I need to install an acryllic bath. Are there any pdf's out there with step by step instructions on how to build the frame?

----------


## murray44

The Decina site doesn't have a 'step by step' guide but does have a PDF with some good basic information if that's any help.  http://www.decina.com.au/pdf/instal_instr.pdf

----------


## Naf

Here's one I posted in another thread.  http://www.renovateforum.com/f205/ba...n-101-a-88623/ 
Nathan

----------


## Black Cat

Or you can do what I did. My plumber has been lusting after my table saw since he first started work. I told him he could make the bath frame, in exchange for a chance to play with the tablesaw - worked for me!! lol.

----------


## ScroozAdmin

Here's a few pics of a frame for a hob design if that helps, I just left out the studs on the outside for now (to fix the villa to) to give the plumber some access to the wastes, you'll get a far better finish if you have your tiles picked so can set the frame to suit the size. 
If I hadn't been such a tightwad I'd have got one with a steel frame under it as its a fair bit of work to get these cheap acrylics well supported all the way round (under the rim) as its rough as a dog's underneath, plus you've some messing around with full support underneath. I'll pop some more pics up of the finished product if you like or a stage by stage.

----------


## autogenous

Thats interesting Scruff... 
The English use a panel not much different to a laminated kitchen  door the length of the bath.   
If there is any plumbing issues, simply flip off some screw covers, unscrew 4 screws and access to the entire plumbing under the bath is exposed.  Great if you spring a leak, especially in an upstairs scenario.

----------


## ScroozAdmin

> Thats interesting Scruff... 
> The English use a panel not much different to a laminated kitchen  door the length of the bath.   
> If there is any plumbing issues, simply flip off some screw covers, unscrew 4 screws and access to the entire plumbing under the bath is exposed.  Great if you spring a leak, especially in an upstairs scenario.

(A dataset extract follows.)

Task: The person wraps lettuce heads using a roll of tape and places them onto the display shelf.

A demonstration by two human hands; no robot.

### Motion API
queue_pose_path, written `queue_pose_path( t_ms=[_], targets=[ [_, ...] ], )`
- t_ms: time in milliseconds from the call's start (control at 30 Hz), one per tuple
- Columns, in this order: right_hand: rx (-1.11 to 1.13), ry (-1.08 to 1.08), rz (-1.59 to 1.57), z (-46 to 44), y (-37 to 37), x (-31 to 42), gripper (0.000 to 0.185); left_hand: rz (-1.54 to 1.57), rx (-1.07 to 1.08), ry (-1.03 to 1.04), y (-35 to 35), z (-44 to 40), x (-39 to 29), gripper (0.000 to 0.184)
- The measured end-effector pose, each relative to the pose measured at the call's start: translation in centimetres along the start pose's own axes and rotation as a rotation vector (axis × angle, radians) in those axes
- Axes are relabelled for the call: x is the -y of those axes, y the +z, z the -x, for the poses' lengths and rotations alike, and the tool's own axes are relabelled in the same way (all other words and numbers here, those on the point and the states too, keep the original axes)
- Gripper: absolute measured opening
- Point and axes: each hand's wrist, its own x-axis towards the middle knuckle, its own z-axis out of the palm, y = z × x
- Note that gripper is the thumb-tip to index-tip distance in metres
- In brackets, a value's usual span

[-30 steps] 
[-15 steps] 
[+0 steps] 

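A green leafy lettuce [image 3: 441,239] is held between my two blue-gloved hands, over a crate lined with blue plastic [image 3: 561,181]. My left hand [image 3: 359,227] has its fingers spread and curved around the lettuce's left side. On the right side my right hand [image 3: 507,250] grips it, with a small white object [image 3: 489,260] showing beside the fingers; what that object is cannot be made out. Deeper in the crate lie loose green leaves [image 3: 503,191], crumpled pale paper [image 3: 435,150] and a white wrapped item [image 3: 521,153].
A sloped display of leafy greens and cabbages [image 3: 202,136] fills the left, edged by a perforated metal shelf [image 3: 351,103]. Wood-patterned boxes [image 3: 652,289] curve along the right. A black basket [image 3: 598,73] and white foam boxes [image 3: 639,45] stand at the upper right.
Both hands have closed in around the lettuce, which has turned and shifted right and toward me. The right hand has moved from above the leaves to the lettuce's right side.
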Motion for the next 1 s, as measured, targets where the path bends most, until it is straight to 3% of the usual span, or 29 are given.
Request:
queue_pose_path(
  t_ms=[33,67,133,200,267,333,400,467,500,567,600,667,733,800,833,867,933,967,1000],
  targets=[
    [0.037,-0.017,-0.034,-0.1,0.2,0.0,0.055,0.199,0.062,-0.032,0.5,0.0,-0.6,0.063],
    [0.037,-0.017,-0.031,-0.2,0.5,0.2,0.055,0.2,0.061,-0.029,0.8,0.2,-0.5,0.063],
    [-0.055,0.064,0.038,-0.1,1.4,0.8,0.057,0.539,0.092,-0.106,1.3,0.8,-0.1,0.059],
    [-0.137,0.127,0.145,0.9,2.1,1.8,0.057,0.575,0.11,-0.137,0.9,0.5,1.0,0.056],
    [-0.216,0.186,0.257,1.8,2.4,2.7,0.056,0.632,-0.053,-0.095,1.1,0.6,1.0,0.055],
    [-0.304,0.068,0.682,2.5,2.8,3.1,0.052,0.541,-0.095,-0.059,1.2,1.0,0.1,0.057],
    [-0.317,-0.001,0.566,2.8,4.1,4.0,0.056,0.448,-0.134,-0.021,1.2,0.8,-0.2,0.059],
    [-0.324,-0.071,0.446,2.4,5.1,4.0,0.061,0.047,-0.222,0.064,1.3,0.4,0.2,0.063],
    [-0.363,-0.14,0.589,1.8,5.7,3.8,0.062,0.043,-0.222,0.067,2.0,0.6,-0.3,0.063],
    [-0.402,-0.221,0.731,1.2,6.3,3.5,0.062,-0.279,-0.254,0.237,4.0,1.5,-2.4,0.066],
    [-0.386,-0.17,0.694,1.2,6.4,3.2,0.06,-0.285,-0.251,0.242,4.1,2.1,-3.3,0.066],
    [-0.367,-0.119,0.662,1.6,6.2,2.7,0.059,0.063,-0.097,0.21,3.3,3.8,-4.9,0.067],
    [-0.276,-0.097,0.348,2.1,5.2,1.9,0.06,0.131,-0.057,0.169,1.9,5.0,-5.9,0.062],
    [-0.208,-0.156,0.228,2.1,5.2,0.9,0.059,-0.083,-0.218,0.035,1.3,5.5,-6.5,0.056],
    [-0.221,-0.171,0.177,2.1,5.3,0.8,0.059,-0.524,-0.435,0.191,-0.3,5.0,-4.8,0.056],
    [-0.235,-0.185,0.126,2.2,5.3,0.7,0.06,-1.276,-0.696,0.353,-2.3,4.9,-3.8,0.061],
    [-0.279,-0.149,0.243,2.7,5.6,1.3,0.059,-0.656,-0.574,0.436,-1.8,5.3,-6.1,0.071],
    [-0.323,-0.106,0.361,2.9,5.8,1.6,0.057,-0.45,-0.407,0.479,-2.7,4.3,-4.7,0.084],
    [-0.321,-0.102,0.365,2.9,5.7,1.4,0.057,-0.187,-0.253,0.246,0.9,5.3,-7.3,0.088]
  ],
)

  That's right, there's no floor waterproofing and all the plumbing is under the bath so you need to be able to get at it for the final fix and the cover panel is the last thing to go on. Although tiled hobs are pretty popular now, I used to do them with a hidden access panel in the tiling, decent reinforced baths with adjustable feet on the frames are a godsend for levelling and setting out etc.  :Smilie:

----------